Rachel Reeves’s claim that she is Britain’s ‘Iron Chancellor’ has been demolished by a torrent of public spending in the first half of this financial year.
Reeves says she has been fixing the foundations of the economy. Yet nothing she has said or done since coming to power has moved the dial – not in a positive direction.
Instead, this government has made a bad situation even worse – which is why next month’s budget will be even tougher and more destructive than predicted.
The latest figures show that government borrowing soared to a fraction under £100billion in the six months to September. We are £11.5billion further in debt than at the start of the year, despite the unprecedented £40billion tax-raising budget of 2024.
What good did all that painful medicine do us? None at all, it would seem.

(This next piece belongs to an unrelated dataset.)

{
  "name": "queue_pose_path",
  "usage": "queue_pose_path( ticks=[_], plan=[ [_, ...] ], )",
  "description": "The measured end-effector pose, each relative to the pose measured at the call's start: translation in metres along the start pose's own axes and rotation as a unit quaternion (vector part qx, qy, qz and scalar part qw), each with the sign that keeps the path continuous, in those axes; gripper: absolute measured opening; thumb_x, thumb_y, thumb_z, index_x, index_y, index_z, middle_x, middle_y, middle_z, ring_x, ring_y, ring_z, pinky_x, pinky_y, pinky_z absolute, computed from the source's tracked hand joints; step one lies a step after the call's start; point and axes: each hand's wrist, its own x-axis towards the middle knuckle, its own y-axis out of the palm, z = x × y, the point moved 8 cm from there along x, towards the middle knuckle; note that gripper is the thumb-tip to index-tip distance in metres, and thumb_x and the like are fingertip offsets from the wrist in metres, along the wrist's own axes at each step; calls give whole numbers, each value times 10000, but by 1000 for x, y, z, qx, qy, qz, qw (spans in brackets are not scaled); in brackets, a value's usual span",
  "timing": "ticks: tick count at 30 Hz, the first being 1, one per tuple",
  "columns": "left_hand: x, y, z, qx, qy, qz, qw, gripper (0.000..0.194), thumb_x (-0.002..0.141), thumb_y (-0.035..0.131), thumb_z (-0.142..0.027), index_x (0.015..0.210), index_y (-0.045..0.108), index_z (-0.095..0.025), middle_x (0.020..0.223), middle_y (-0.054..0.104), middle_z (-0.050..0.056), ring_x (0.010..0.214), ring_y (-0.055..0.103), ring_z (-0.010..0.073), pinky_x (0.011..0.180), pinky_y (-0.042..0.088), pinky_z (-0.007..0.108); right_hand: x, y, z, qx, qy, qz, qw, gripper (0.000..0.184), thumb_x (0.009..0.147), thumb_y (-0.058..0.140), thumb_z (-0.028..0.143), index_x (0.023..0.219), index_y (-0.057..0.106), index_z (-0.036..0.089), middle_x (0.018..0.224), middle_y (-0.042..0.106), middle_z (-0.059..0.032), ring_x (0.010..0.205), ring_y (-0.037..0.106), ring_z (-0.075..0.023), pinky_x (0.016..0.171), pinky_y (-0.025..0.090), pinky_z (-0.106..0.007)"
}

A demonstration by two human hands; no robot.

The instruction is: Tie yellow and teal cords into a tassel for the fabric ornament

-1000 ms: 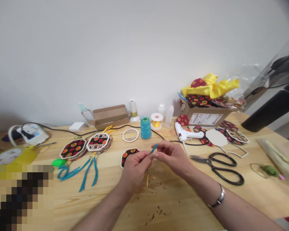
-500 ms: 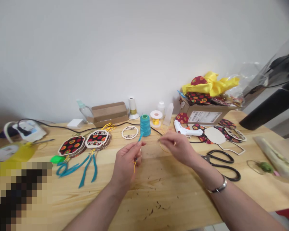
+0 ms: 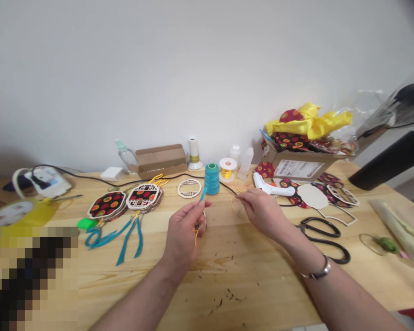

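My left hand (image 3: 185, 230) is closed in a pinch on a small teal tassel (image 3: 203, 193) whose tip sticks up above the fingers; a short yellow cord end (image 3: 196, 235) hangs below them. My right hand (image 3: 262, 211), a bracelet on its wrist, pinches a thin yellow cord (image 3: 235, 208) that loops down beside its fingers. The two hands are held apart over the wooden table (image 3: 248, 271). A teal thread spool (image 3: 211, 178) stands just behind them.
Finished patterned ornaments with teal tassels (image 3: 124, 204) lie at the left. A white glue gun (image 3: 272, 187), black scissors (image 3: 326, 234), a wooden ring (image 3: 189, 188), a yellow cord reel (image 3: 227, 168), bottles, a cardboard box of fabric (image 3: 301, 161) and a black cable surround the hands.
The hands, close together a second ago, have drawn apart. My right hand moved right with the yellow cord; my left keeps the teal tassel. The view shifted slightly.
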Motion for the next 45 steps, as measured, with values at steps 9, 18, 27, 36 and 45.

Britain now faces a further round of tax increases as the Treasury tries, somehow, to close a budget ‘black hole’ now estimated at £30billion.
Far from taking an ‘iron’ grip, Reeves is presiding over record outlays – a level of spending never before seen in peacetime aside from during the pandemic.
Spending by central government and local authorities is set to hit an unsustainable 45 per cent of Britain’s total economic output this year.
Far from taking an ‘iron’ grip, Rachel Reeves is presiding over record outlays – a level of spending never before seen in peacetime aside from during the pandemic, writes Alex Brummer
Despite Reeves’s contention that she has put an end to Tory profligacy, the chancellor’s stewardship – in particular her failure to control soaring bills for welfare and interest payments – has been an economic catastrophe.